President Obama outlined Tuesday executive actions on gun control that he says should help curb gun deaths in the U.S. Among the changes, Obama is making it easier for states to share mental health records when someone is buying a gun.
“High-profile mass shootings tend to shine a light on those few mentally unstable people who inflict harm on others, but the truth is that nearly two-in-three gun deaths are from suicides, so a lot our work is to prevent people from hurting themselves," Obama said in a televised speech about the orders.
As NPR first reported, the president’s four proposals are:
- Background Checks: Require all gun sellers — including online and at gun shows — to have a license and perform background checks. Have the FBI overhaul the existing background check system.
- Enforcement: Improve the use of America's existing gun laws, and add 200 new agents to the Bureau of Alcohol, Tobacco, Firearms and Explosives.
- Mental Health: Remove barriers that can keep states from reporting and sharing information about people barred from owning guns for mental health reasons, and spend $500 million to increase access to mental health care.
- Technology: Push for research in gun safety technology, such as "smart guns" that can only be fired by authorized users. The research would be done by the Departments of Defense, Justice and Homeland Security. The White House notes the federal government is "the single largest purchaser of firearms in the country."
And firearms dealers agree, at least about the mental-health component. Jon McGowan is president of the annual Shooting and Outdoor Convention trade show in Jacksonville.

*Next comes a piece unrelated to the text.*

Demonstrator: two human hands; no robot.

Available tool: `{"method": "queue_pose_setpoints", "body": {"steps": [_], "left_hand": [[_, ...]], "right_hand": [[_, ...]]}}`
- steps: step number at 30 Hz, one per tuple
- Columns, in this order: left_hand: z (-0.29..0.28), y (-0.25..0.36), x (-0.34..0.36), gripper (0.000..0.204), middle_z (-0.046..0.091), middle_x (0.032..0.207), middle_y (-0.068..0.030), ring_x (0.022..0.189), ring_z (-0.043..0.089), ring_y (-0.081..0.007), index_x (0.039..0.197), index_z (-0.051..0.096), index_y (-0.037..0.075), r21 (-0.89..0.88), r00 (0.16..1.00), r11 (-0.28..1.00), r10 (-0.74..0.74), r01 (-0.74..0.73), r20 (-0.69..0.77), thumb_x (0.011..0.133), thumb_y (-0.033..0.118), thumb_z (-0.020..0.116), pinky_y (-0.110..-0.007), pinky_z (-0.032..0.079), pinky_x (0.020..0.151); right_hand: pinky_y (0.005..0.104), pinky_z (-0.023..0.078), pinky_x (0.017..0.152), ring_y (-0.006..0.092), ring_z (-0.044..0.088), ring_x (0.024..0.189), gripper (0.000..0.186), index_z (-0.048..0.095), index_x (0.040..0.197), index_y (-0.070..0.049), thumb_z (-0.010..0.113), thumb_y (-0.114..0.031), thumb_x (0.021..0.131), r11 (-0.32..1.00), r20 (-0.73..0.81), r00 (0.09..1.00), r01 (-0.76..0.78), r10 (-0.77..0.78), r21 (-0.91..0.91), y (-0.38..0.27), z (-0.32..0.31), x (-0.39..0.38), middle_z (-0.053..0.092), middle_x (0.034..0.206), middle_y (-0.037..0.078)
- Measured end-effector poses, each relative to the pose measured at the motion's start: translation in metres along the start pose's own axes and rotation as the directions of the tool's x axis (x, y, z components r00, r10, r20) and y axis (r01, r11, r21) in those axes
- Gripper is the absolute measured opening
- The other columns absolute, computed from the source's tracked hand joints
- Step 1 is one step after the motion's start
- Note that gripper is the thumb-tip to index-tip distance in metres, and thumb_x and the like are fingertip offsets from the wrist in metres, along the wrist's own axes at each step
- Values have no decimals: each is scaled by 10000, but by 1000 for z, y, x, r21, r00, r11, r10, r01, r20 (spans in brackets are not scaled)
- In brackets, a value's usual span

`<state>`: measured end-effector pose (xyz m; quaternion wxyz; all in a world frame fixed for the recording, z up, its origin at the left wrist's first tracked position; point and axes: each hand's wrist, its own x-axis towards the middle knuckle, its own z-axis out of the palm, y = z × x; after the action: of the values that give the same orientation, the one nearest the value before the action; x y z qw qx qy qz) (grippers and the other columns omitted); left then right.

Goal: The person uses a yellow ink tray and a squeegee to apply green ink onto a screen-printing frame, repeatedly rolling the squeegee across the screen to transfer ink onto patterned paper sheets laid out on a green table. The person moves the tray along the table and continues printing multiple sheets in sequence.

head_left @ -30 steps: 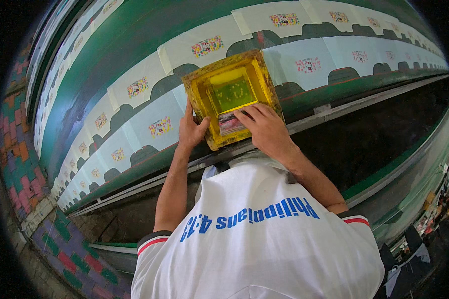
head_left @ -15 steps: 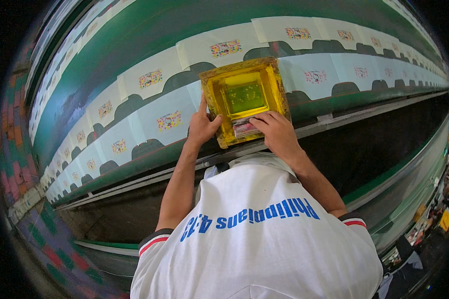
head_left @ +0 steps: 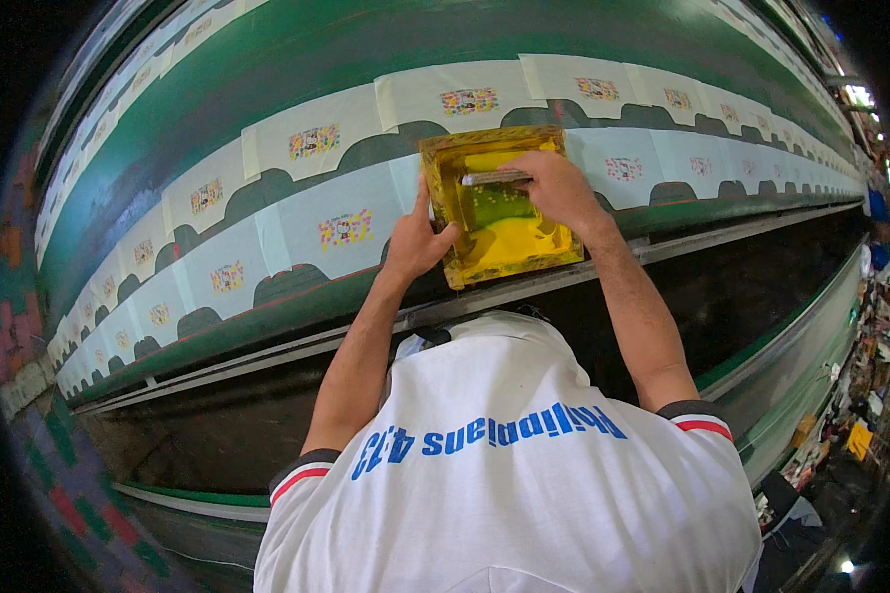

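Observation:
A wooden screen printing frame [head_left: 512, 271] with a yellow inside and a green mesh window lies over the near row of pale cloth pieces on a long green table [head_left: 386, 61]. At its left side, my left hand [head_left: 415, 243] holds the frame, with the index finger along the edge and the thumb on the near left part. My right hand [head_left: 556, 194] is closed on a narrow squeegee [head_left: 496, 178], over the far part of the mesh. Left of the frame, a pale cloth piece [head_left: 302, 212] bears a colourful print. Whatever lies under the frame is hidden.
Farther back runs another row of printed cloth pieces [head_left: 425, 91], with dark rounded gaps between them. A metal rail [head_left: 485, 303] follows the table's near edge. A dark gap lies beyond it. Cluttered items [head_left: 855, 435] stand at the far right.
My right hand has moved the squeegee from the near side of the frame to the far part of the mesh. The left hand stays at the frame's left side.

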<state>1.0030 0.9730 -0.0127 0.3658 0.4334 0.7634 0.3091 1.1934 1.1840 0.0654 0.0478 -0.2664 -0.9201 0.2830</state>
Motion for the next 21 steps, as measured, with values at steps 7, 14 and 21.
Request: {"method": "queue_pose_setpoints", "body": {"steps": [7, 14, 21], "left_hand": [[-2, 1, 2, 1114, 761, 832, -292, 739, 755, -490, 1764, 62, 13, -25, 999, 999, 42, -42, -8, 945, 345, 740, -556, 591, 698], [1, 0, 1, 1124, 766, 854, -301, 777, 759, -502, 1770, 70, 33, 17, 1000, 1000, -23, 23, -7, 939, 360, 753, -565, 600, 727], [4, -1, 2, 1132, 767, 852, -290, 800, 764, -499, 1768, 73, 27, 35, 999, 999, -28, 29, -29, 930, 361, 756, -570, 603, 752]], "right_hand": [[519, 580, 1016, 406, 724, 1156, 414, 822, 1259, -105, 665, 24, 899, 999, -24, 999, -25, 24, -42, 9, 8, 18, 799, 1193, 161], [493, 589, 1010, 386, 717, 1140, 425, 805, 1265, -114, 633, 19, 901, 999, -36, 999, 21, -22, -35, 2, 25, -38, 790, 1190, 145], [454, 574, 1054, 336, 692, 1193, 433, 790, 1269, -78, 637, 20, 876, 996, -119, 992, 28, -37, -80, -24, 37, -101, 772, 1235, 98]]}}
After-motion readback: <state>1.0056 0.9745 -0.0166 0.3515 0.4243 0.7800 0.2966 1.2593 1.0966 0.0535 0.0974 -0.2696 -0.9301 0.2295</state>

McGowan says, while it’s illegal for a person to buy a gun after having been involuntarily committed for emergency mental health treatment under the Baker Act, there are people who slip through the cracks.
“It is illegal under federal law for somebody who’s been Baker Acted to buy a firearm, but the communication between the states and the federal level is not there, so it’s become an honor system,” he says.
But McGowan says most of what Obama announced is not necessary because the safeguards he mentioned already exist under current laws.